My exact environment is a pair of AWS Snowballs, Red and Blue, and my cluster looks like control
, worker-red
, and worker-blue
[1]. I'm deploying a dummy python server that waits for a GET on port 8080, and replies with the local hostname. I've set it up with enough replicas that both worker-red
and worker-blue
have at least one pod each. Finally, I've created a service, the spec of which looks like
spec:
type: NodePort
selector:
app: hello-server
ports:
- port: 8080
targetPort: 8080
nodePort: 30080
I can now check that my pods are up
kubectl get pods -o wide
NAME READY STATUS RESTARTS AGE IP NODE NOMINATED NODE READINESS GATES
hello-world-deployment-587468bdb7-hf4dq 1/1 Running 0 27m 192.168.1.116 worker.red <none> <none>
hello-world-deployment-587468bdb7-mclhm 1/1 Running 0 27m 192.168.1.126 worker.blue <none> <none>
Now I can try to curl them
curl worker-red:30080
greetings from hello-world-deployment-587468bdb7-hf4dq
curl worker-blue:30080
greetings from hello-world-deployment-587468bdb7-mclhm
That's what happens about half the time. The other half of the time, the curl fails with a timeout error. Specifically – curling worker-red will ONLY yield a response from hf4dq, and curling worker-blue will ONLY yield a response from mclhm. If I cordon and drain worker-blue so both of my pods are running on worker-red, there is never a timeout, and both pods will respond.

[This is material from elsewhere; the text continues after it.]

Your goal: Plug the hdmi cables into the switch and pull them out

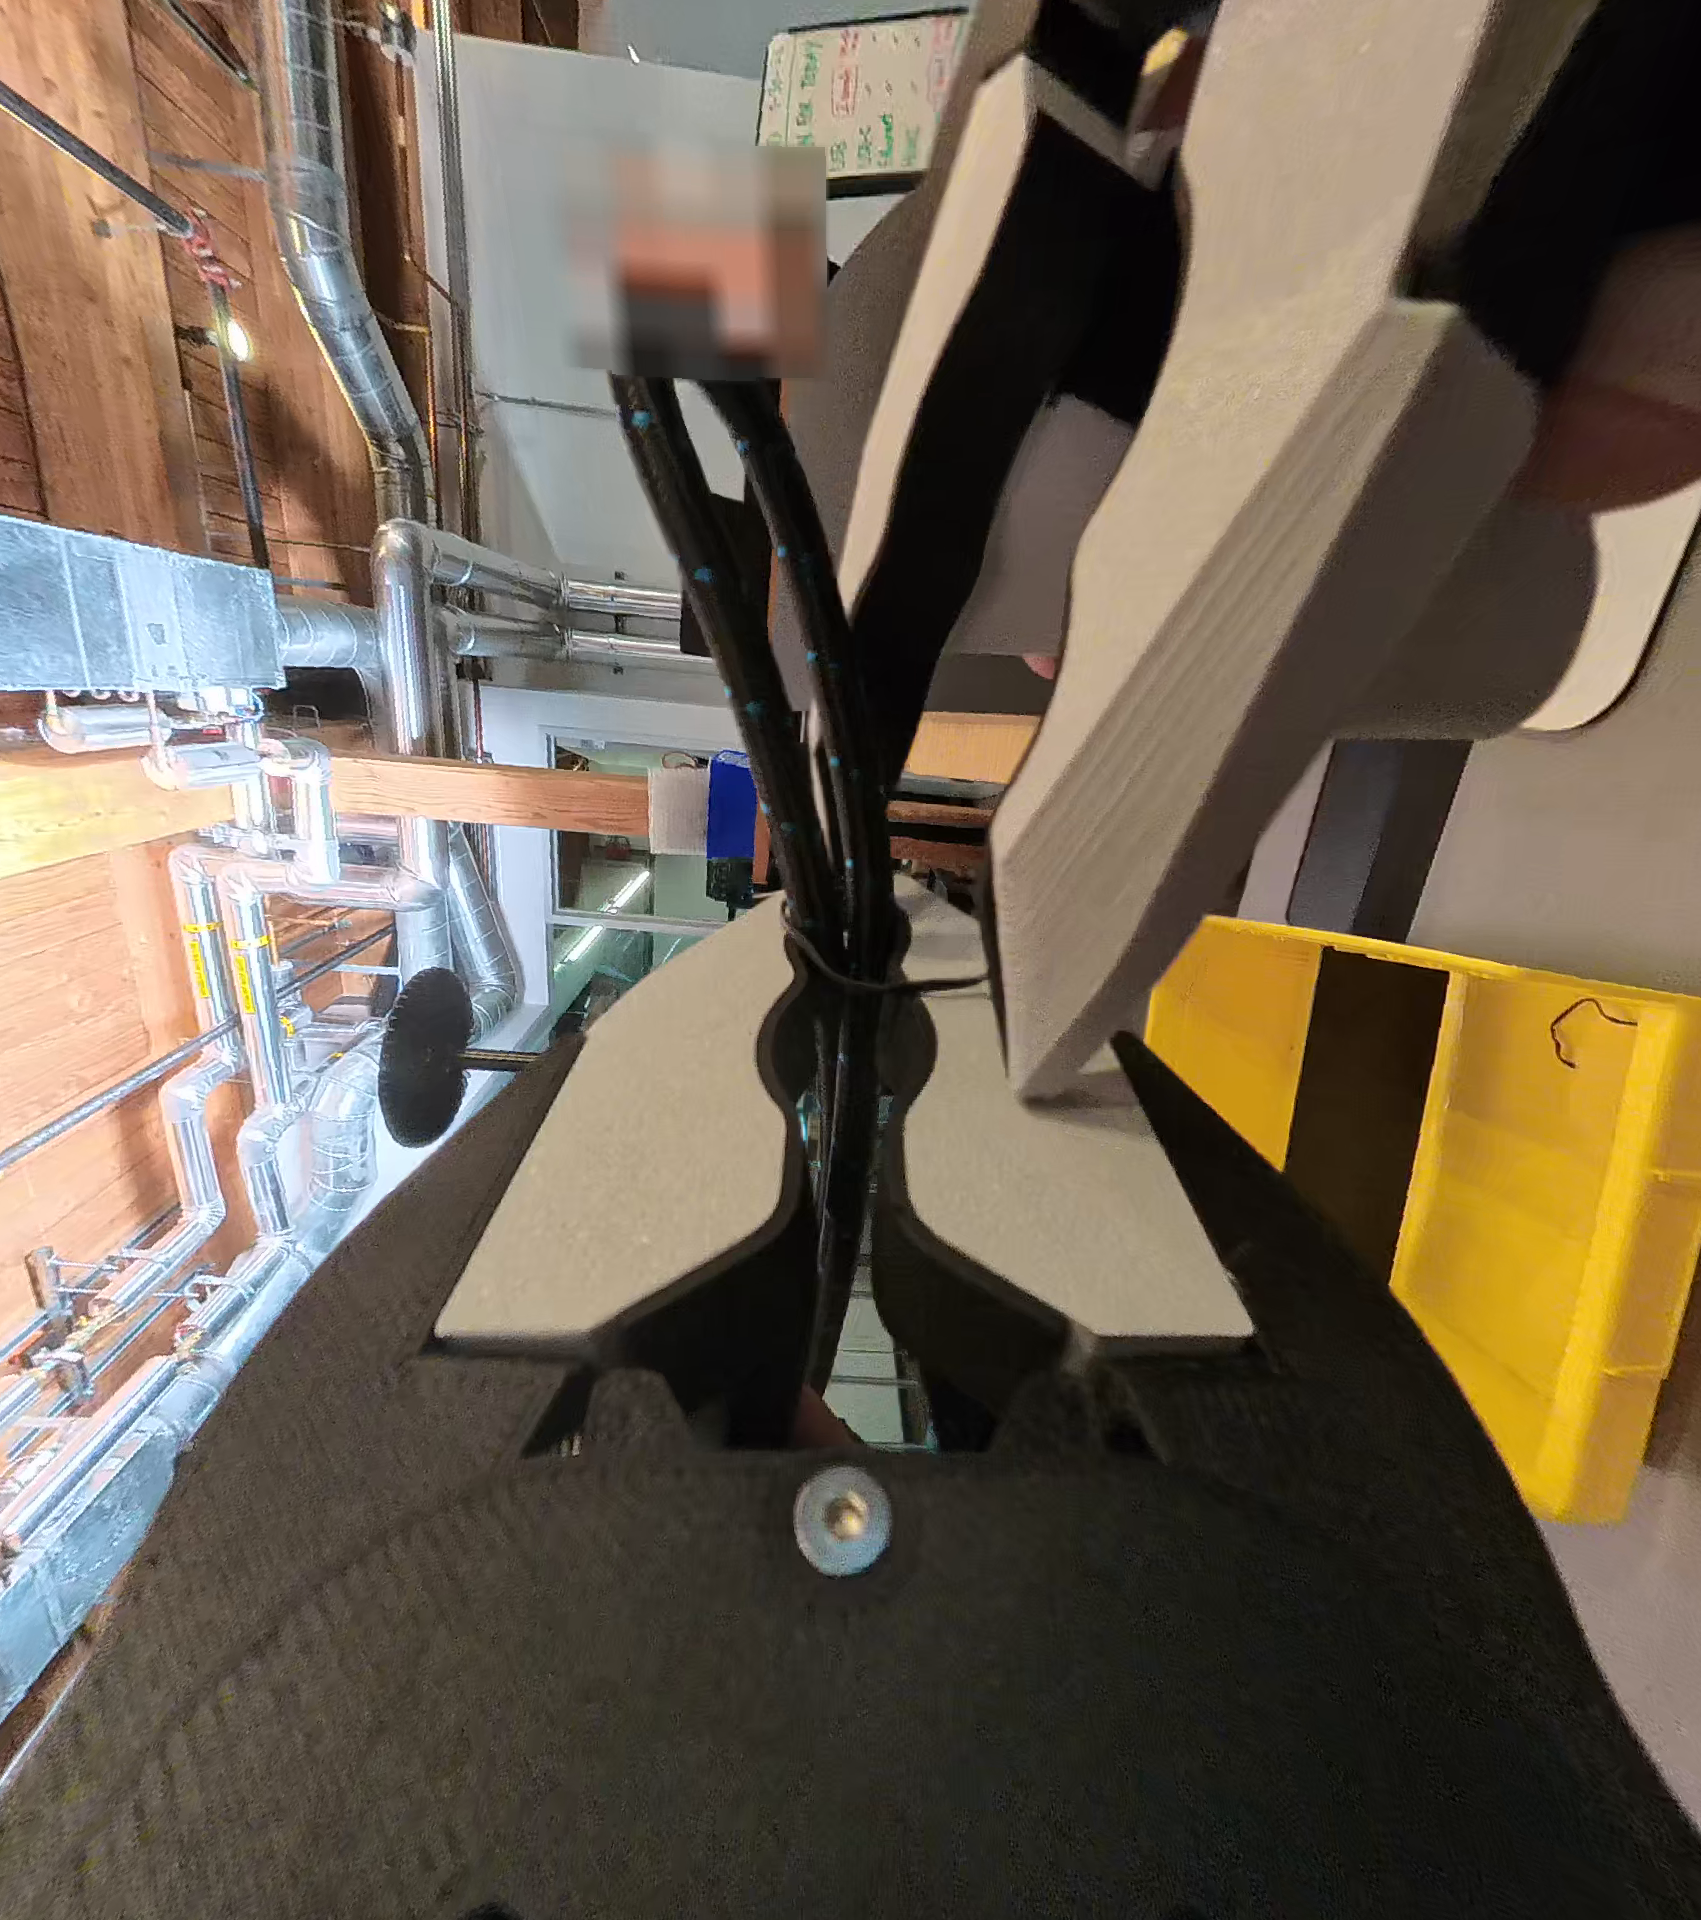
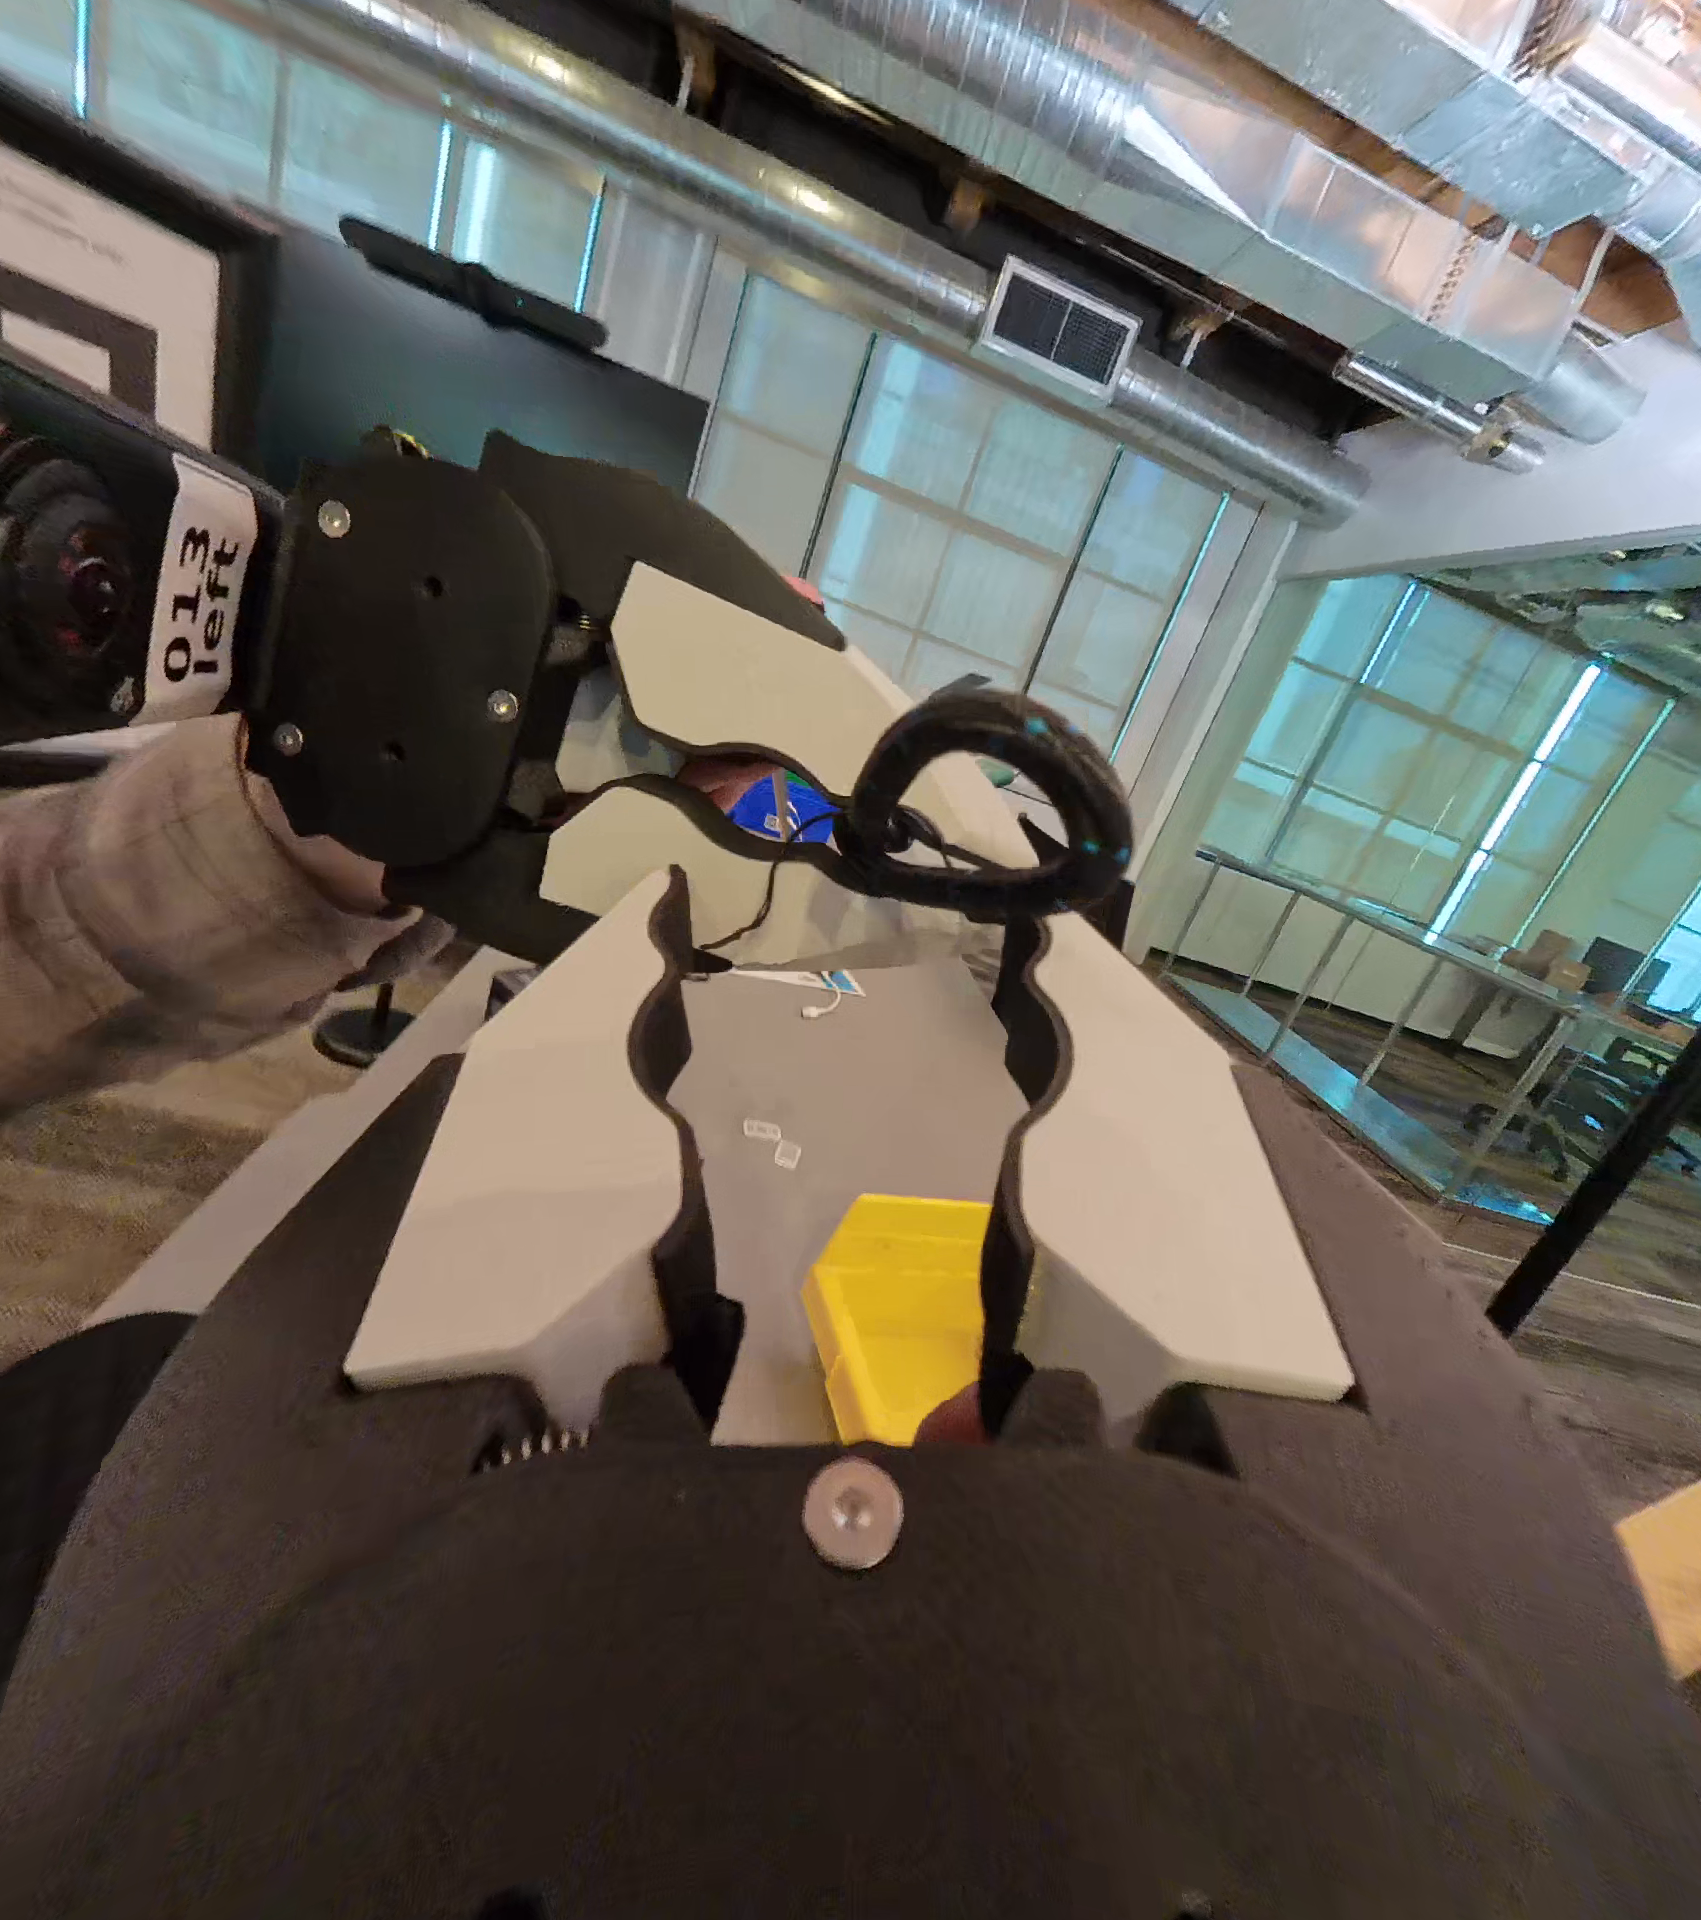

It seems like the NodePort service is not reaching pods that are not on the host I am curling. As I understand them, this isn't how services are supposed to work. What am I missing?
[1] If I set up such that I have two workers both on Red, the same problem I'm describing happens, but this is my primary use case so it's the one I'll concentrate on.
Best Answer
It is hard to simply say what might be wrong here but there are some steps you can take in order to troubleshoot your issue:
kubectl logs ${POD_NAME} ${CONTAINER_NAME}
kubectl logs --previous ${POD_NAME} ${CONTAINER_NAME}
Does the Service exist?
Does the Service work by DNS name?
Does the Service work by IP?
Is the Service defined correctly?
Does the Service have any Endpoints?
Is the kube-proxy working?
Going through those steps will help you find the cause of your issue and also better understand the mechanics behind the services.